WHAT THE TASK ASKS ::
Each line below should be repeated exactly, but no picture should be carried over.

STORED DATA ::

Start of Block

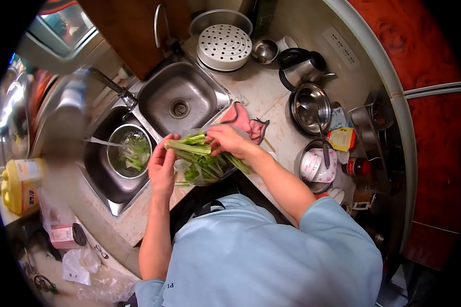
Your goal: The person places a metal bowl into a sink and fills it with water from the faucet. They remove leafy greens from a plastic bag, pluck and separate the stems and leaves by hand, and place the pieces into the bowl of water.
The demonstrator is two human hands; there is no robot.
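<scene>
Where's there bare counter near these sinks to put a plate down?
The widest bare counter lies between the pink cloth and the kettle. A smaller strip lies between the left sink and left forearm. It's crowded farther right, with pans and bowls, and around the leafy greens.

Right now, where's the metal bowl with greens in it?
In the head view, the metal bowl sits in the left sink basin, just left of your left hand.

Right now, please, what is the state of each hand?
Left hand: closed, holding the green vegetable by its stalk end.
Right hand: fingers bent at the same vegetable; grip cannot be told.
</scene>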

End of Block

SOLVED EXERCISE ::
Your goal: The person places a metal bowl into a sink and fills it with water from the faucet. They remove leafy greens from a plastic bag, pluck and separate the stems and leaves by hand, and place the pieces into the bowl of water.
The demonstrator is two human hands; there is no robot.
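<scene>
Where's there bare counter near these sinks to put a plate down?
The widest bare counter lies between the pink cloth and the kettle. A smaller strip lies between the left sink and left forearm. It's crowded farther right, with pans and bowls, and around the leafy greens.

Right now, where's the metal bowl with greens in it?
In the head view, the metal bowl sits in the left sink basin, just left of your left hand.

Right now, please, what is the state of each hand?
Left hand: closed, holding the green vegetable by its stalk end.
Right hand: fingers bent at the same vegetable; grip cannot be told.
</scene>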

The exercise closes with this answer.